Phuket Gazette World News: Texas tornado kills six; Nepal passenger plane crash – all survive; Mayan pyramid bulldozed

– World news compiled by Gazette editors for Phuket’s international community

Monster Texas tornado kills six, seven people missing
Reuters/ Phuket Gazette
PHUKET: Six people were dead and seven missing after a powerful tornado ripped through a neighbourhood that included housing for the poor in the north Texas town of Granbury, marking the deadliest severe storm outbreak in the United States so far this year.

Authorities were assessing damage and searching through rubble yesterday afternoon, hoping to find survivors among the twisted metal and splintered wood of flattened homes.

“This tornado was a monster,” said Hood County Commissioner Steve Berry. “It’s just devastating.”

The tornado, which brought winds of 166-200 miles per hour, was rated an EF4 by the National Weather Service (NWS), the second-most powerful level for such a storm, said NWS meteorologist Mark Wiley.

EF4 tornadoes are rare and can blow away a well constructed wood or brick home, according to weather service ratings.

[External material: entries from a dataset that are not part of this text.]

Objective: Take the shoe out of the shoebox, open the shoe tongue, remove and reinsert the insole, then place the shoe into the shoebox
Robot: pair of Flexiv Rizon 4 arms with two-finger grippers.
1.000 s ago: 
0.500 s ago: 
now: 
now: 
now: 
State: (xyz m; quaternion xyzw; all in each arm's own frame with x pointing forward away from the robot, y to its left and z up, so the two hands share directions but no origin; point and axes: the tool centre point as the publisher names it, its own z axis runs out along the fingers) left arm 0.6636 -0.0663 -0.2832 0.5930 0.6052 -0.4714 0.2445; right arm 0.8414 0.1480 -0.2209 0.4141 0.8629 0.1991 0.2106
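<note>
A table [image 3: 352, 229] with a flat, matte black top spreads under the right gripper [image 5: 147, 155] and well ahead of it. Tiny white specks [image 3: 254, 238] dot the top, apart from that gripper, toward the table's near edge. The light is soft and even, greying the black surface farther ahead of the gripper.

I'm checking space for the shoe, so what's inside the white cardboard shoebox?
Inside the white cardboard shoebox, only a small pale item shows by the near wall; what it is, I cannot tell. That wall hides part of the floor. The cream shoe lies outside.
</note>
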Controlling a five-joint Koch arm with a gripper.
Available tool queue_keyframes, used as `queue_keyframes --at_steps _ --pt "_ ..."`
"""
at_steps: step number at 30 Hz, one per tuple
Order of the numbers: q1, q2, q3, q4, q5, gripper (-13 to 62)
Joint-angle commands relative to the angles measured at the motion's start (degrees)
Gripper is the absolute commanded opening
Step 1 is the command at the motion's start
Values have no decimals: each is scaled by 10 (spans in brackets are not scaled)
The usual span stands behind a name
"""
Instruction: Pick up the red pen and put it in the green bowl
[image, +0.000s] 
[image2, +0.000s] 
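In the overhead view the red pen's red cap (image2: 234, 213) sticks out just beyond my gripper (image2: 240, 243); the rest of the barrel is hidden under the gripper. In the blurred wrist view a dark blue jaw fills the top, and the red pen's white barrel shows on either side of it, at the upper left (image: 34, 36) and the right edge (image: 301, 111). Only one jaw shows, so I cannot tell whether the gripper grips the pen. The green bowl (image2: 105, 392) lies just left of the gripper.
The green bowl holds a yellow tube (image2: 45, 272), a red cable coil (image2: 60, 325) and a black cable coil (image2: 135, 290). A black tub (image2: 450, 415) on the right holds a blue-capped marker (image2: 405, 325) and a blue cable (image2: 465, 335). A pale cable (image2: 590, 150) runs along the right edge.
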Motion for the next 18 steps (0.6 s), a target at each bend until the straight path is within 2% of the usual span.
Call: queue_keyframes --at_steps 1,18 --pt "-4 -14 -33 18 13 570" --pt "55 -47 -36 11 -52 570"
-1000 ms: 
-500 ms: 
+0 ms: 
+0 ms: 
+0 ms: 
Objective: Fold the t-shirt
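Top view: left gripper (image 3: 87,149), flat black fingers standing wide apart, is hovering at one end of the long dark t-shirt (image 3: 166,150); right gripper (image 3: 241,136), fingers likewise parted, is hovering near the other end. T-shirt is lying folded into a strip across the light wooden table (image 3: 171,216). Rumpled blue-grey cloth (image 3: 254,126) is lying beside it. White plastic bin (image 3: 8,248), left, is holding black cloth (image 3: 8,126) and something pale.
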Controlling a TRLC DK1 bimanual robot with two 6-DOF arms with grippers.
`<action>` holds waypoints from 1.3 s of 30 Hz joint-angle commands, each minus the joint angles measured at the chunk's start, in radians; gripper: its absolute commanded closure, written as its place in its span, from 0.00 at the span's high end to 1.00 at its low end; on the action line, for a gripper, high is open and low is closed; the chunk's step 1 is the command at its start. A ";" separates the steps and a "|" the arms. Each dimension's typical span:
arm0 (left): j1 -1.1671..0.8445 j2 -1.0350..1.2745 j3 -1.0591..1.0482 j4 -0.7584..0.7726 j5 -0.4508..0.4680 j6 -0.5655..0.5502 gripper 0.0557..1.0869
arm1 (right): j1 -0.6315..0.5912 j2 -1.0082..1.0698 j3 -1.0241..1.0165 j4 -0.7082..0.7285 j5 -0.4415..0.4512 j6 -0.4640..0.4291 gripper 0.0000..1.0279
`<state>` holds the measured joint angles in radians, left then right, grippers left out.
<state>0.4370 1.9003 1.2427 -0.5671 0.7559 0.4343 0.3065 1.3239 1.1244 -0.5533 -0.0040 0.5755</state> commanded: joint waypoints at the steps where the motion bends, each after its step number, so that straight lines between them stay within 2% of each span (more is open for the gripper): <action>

Granbury, a town of 8,000 people about 35 miles (56 km) southwest of Dallas-Fort Worth, took the hardest hit.

Officials counted six dead in Hood County, where Granbury is located, said county spokesman, Tye Bell. Another seven were missing and at least 45 people were injured, with most of the victims coming from the Rancho Brazos subdivision of approximately 110 mostly single-family homes.

Passenger plane crashes in northwest Nepal, injuring 9
Phuket Gazette

PHUKET: A small passenger plane crashed in a river in northwestern Nepal early yesterday morning, but all 21 people on board miraculously survived the accident, officials said. Nine of the survivors were said to be injured, some of them seriously.

The Nepal Airlines plane, a Twin-Otter aircraft, had taken off from Nepal’s second largest city of Pokhara. It was carrying a total of 21 people on board, including three crew members, and was heading for the airport in Jomsom, a town in the Mustang District of the country’s Dhawalagiri Zone.

The accident happened when the aircraft was attempting to land but skidded off the runway, causing it to crash into the banks of the Kaligandaki River.

A local official said five people were in a critical condition, including the pilot who was identified as Captain D Pradhan.

The nationalities of those injured were not immediately known, but eight of those on board were said to be Japanese citizens, with the others on board being from Nepal. Their destination was not immediately known, but Jomsom’s popular pilgrimage site Muktinath is commonly visited by Hindus and Buddhists.

Aviation accidents occur regularly in Nepal. All nineteen people on board a twin-engine Dornier aircraft, operated by Sita Air, were killed in September 2012 when the plane crashed shortly after taking off in Kathmandu, the Nepali capital. Among those killed were seven British nationals, five Chinese nationals and seven local citizens.
Belize gov’t calls for investigation into destruction of Mayan pyramid
Reuters/ Phuket Gazette
PHUKET: The government of Belize has ordered a thorough investigation into the destruction of an ancient Mayan pyramid that was over 2,000 years old.

The Noh Mul pyramid, located in the San Jose/San Pablo Village in the Orange Walk District of Northern Belize, was bulldozed and turned into rubble by DeMar’s Stone Company, a construction company owned by Denny Grijalva.

Belize’s Ministry of Tourism & Culture called for the prosecution of those responsible for the destruction of the ancient site, describing the incident as ‘ignorant and unforgivable.’

In a statement, the ministry expressed “outrage on the destruction of the Noh Mul Mayan Archaeological Site. This total disregard for Belize’s cultural heritage and national patrimony is callous, ignorant and unforgivable. This expressed disdain for our laws and policies is incomprehensible.”

However, the Belize Tourism Industry Association claimed that local government officials such as the Ministry of Works have been complicit in a number of ancient sites in the area in order to produce road fill.

Belize’s deputy prime minister, Gaspar Vega, meanwhile, ’emphatically’ repudiated the allegations of being involved in any way of the destruction of the Noh Mul. Vega also called for a full investigation of the incident.

Noh Mul, which means ‘Great Mound,’ is approximately 2,300 years old and was standing approximately 20 meters (65 feet) tall.